Exercise description: Gather all lines from the material that contain "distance".

Data:
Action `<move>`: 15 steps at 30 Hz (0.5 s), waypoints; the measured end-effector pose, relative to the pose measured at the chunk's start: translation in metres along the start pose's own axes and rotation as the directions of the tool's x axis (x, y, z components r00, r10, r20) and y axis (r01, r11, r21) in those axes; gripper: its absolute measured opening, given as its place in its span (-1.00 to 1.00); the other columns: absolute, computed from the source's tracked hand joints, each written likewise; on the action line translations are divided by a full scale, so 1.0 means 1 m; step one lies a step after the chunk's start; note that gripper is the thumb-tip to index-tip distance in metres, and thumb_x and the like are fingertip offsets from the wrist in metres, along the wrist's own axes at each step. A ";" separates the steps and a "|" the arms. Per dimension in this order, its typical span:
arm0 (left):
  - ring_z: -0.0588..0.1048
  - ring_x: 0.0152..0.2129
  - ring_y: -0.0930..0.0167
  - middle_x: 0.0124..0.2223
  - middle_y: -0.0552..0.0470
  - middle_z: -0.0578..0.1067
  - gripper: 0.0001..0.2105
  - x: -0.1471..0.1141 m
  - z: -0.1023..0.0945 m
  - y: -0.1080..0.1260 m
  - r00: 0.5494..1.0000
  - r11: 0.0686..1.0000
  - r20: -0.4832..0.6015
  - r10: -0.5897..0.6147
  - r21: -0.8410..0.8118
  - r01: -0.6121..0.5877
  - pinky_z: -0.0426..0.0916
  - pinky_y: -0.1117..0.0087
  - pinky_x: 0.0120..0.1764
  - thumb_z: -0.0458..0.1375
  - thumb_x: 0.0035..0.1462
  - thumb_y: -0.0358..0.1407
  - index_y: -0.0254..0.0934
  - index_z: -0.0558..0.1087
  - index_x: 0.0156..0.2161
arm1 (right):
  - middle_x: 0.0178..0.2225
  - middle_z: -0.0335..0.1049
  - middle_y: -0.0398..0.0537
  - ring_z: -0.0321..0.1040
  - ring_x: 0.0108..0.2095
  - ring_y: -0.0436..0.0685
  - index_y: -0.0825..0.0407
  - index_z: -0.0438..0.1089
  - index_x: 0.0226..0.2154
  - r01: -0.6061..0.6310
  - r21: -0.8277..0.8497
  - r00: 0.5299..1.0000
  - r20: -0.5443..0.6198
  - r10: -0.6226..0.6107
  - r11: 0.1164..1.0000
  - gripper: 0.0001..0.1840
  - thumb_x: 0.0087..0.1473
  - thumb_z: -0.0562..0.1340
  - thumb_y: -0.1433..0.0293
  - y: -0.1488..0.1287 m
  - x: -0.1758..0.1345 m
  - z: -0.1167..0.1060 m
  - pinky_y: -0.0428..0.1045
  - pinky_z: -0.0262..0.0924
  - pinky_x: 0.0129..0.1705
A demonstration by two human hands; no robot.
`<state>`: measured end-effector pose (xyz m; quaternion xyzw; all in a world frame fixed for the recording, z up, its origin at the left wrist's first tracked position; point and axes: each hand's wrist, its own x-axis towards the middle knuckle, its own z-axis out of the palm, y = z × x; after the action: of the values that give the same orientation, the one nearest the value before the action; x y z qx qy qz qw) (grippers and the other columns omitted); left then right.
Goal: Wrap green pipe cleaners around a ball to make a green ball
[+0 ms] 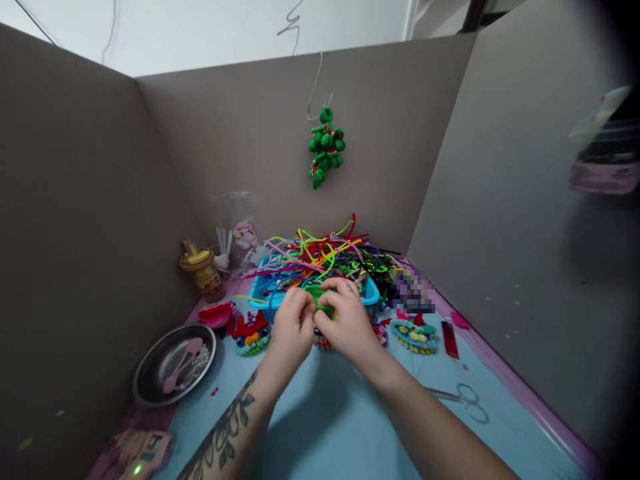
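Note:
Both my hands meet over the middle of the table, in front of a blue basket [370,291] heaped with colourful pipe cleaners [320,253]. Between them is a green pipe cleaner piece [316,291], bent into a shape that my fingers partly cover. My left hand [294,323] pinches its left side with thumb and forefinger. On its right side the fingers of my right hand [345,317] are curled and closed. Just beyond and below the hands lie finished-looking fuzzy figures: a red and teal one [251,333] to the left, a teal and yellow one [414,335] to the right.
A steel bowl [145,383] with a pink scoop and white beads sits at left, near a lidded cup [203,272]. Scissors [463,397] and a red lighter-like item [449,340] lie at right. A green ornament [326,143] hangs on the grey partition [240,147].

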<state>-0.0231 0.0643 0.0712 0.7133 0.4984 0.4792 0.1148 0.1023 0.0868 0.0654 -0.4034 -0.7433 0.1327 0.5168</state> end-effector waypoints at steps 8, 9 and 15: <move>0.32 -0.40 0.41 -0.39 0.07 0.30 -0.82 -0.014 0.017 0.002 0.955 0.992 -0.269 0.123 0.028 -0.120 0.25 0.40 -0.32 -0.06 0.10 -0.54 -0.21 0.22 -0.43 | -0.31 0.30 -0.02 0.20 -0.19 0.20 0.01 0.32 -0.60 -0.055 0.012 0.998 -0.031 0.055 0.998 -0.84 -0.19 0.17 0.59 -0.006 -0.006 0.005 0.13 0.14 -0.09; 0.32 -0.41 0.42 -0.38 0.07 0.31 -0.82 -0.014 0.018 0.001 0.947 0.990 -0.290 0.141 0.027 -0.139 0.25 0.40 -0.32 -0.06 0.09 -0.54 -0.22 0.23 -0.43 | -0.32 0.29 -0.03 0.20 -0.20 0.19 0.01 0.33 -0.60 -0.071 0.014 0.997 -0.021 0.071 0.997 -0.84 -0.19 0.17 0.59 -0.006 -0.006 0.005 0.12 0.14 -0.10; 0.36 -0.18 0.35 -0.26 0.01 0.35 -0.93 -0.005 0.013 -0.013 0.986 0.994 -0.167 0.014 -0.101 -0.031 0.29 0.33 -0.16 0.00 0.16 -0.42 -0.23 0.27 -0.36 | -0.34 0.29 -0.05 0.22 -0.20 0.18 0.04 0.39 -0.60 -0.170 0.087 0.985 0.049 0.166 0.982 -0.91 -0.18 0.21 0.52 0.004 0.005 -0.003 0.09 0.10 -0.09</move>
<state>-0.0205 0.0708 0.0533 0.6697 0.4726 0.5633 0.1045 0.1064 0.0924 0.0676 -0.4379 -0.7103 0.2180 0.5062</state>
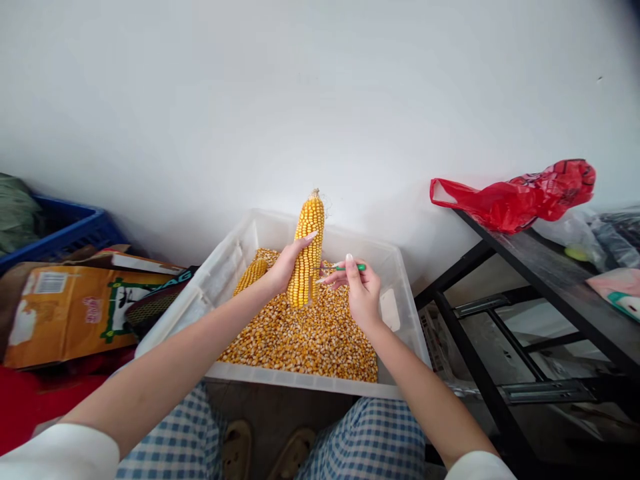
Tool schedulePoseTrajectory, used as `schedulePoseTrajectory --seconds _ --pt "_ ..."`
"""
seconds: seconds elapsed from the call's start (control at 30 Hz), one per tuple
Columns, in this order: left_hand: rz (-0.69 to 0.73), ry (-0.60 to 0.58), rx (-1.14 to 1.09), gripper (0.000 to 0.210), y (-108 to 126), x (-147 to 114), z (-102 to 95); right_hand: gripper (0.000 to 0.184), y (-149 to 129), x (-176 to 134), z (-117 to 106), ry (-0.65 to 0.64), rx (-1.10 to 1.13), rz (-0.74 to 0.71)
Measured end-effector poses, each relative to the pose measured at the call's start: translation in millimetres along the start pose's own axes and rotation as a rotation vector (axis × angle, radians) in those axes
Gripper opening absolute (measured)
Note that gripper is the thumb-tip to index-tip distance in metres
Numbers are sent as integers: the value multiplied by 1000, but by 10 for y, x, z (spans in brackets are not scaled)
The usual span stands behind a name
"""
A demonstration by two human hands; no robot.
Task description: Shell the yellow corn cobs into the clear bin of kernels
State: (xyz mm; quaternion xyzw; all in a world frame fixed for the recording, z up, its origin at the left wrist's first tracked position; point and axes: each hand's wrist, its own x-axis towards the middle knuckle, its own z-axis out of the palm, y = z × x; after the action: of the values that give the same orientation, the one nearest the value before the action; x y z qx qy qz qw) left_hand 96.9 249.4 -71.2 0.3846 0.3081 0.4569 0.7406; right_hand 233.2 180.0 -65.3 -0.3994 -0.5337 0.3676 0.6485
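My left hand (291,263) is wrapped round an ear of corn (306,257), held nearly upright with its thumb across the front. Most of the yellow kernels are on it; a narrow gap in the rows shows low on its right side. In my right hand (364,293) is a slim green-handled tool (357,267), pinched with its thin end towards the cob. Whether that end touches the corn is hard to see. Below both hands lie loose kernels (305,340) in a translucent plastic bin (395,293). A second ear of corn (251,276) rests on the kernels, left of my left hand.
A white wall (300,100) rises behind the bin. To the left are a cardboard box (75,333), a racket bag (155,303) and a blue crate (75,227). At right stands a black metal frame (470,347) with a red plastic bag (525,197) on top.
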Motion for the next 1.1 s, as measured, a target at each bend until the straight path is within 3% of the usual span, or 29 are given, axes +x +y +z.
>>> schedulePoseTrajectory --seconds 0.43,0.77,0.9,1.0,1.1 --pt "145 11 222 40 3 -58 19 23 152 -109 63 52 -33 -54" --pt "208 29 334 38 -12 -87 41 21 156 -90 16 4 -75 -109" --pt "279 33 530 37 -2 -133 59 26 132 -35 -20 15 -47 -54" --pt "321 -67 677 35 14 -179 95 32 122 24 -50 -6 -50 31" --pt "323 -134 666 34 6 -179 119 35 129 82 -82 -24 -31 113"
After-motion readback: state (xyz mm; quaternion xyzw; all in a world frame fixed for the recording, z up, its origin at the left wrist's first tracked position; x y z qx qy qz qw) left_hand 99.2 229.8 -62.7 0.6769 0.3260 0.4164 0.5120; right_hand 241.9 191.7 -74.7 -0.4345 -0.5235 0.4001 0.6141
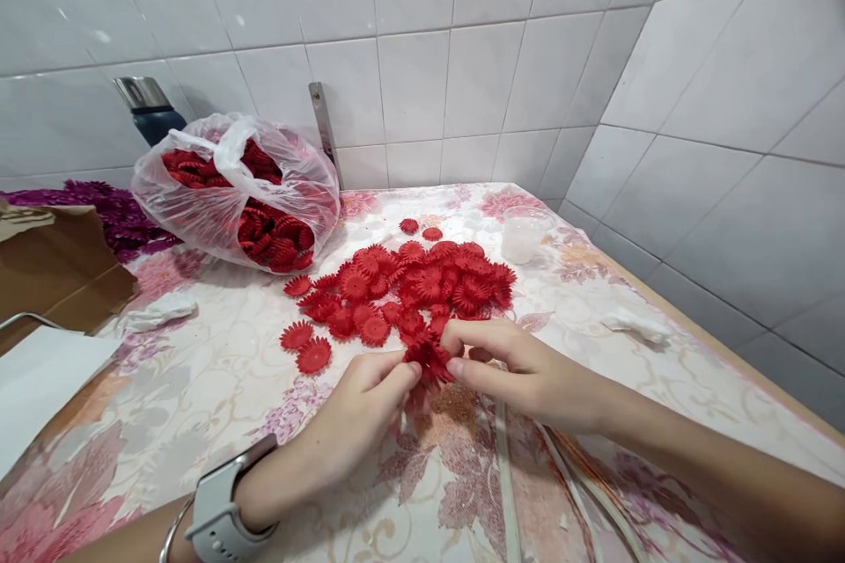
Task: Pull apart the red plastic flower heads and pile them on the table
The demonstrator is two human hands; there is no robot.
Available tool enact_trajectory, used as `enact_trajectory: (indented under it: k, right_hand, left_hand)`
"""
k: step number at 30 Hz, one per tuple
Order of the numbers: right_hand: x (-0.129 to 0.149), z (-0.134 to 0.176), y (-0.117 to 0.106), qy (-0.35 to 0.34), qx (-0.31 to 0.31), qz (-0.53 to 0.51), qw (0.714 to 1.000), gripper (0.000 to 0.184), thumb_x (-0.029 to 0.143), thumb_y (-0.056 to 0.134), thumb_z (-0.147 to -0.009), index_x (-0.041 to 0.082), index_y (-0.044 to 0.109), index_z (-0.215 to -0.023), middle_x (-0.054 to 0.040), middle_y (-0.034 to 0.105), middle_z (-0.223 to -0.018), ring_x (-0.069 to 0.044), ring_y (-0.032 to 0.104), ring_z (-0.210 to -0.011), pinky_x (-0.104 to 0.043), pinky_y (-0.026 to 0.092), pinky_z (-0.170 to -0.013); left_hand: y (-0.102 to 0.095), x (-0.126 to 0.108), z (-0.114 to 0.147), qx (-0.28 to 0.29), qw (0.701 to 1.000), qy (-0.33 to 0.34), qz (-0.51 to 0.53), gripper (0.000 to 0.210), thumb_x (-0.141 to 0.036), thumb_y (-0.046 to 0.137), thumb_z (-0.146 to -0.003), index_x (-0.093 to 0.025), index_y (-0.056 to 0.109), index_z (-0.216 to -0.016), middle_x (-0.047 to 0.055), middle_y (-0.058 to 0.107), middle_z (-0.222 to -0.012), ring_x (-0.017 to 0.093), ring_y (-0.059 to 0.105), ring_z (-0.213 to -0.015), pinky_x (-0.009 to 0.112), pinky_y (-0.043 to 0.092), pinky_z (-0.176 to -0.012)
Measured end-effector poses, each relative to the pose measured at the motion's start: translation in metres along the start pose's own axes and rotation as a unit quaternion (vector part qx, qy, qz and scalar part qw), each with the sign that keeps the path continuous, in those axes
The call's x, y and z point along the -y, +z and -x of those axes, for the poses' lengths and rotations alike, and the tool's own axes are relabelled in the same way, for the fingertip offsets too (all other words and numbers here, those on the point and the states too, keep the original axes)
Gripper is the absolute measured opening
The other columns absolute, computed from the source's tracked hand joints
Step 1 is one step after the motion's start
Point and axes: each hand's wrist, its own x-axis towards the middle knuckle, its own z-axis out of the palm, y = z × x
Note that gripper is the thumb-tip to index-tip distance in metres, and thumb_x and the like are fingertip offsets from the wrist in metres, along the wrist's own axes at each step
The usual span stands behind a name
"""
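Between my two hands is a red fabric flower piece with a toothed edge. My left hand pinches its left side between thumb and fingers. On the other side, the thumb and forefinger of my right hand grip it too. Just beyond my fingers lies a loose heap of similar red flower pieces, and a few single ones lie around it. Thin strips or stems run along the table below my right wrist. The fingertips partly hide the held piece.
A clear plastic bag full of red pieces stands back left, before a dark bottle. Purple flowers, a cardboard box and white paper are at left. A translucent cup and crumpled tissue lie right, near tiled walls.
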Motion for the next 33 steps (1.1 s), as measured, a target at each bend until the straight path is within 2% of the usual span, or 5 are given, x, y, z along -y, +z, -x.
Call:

Response area:
Action `<move>`: 15 steps at 30 Hz (0.5 s), waypoints; the measured end-effector pose, relative to the pose measured at the chunk's start: translation in metres along the start pose's own axes and rotation as the directions of the tool's x axis (x, y, z components r00, r10, r20) and y axis (r01, r11, r21) in those axes; gripper: its absolute measured opening, given as its place in its span (-1.00 to 1.00); the other columns: absolute, computed from the source's tracked hand joints, each written likewise; on the action line translations are divided by a full scale, so 1.0 means 1 m; step one lies a step after the chunk's start; note that gripper is the thumb-tip to index-tip distance in metres, and thumb_x and the like are fingertip offsets from the wrist in metres, along the wrist's own axes at each step. A ";" separates the steps and a "|" the arms. Per dimension in this order, its typical span:
Note that gripper is the thumb-tip to index-tip distance in metres
Note that gripper is the thumb-tip to index-tip distance in metres, and thumb_x and the like are fingertip offsets from the wrist in metres, along the wrist's own axes at each step

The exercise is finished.